In this ethnography of Japanese hip hop, the author Condry focuses one of the four elements which constitute hip hop culture: rap. It is because rap has much more to do with language than deejaying, breaking or graffiti, and it, therefore, reflects the characteristics of Japanese hip hop most eloquently.
Throughout the book, Condry consciously avoids using easy dichotomies; globalization or localization, party rap or underground hip hop, market success or hard core fandom, and the like. Instead, he uses Japanese term genba, actual sites where interactions among many kinds of people(emcees, deejays, fans, club owners, executives of record companies and so on) take place, as a key tool of analysis.

Although hip hop in Japan, as Condry explains, has got more popularity through this decade than it had before, it, especially rapping in Japanese, still seems somewhat stigmatized, for example, as an embarrassing, unnatural imitation of African Americans.
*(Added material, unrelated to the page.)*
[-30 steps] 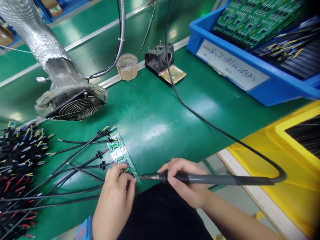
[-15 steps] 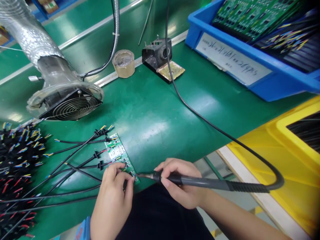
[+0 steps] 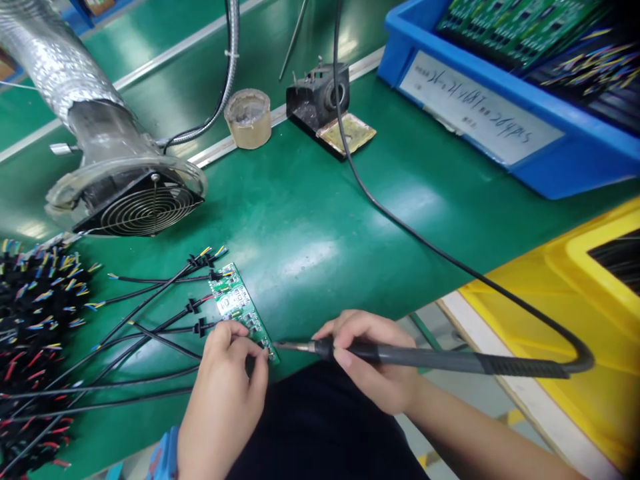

Even if so, it is also true that for some young Japanese it has become a real way of expression. Here I give two examples.


Oni "Onahama"

It is common in rap music to describe the tough world that rappers are coming from, like what is recognized as gangsta rap. While not a few rappers in Japan take that kind of American gang style, Oni doesn't choose to act like a gangsta. Rather, his style, I mean, what and how he raps, moves and wears, reminds me of a word chinpira, or of array of sad youth stories of Showa era like so-called V-Cinema.


AreiRaise "Kyoji"

The second might be extreme example. At the first sight, AreiRaise's right-winged(though they deny), nationalistic statement, with which I do not agree, and its expression in the form of rap, which is clearly imported from the country that defeated Japan, may look strange, or even contradictory. But, rapping about patriotic feeling at Yasukuni shrine might not be unnatural for them. So here I suppose, beyond good or bad, that it can be asserted there has been hip hop generation in Japan.


Well, I myself, being not a devoted Japanese hip hop fan but a listener of whim, prefer poetic and conscious styles like Tha Blue Herb or Shing02. But there are many aspects of Japanese hip hop, which are diversifying continuously, as Condry describes persuasively in the book. And I want to keep watching them as long as possible.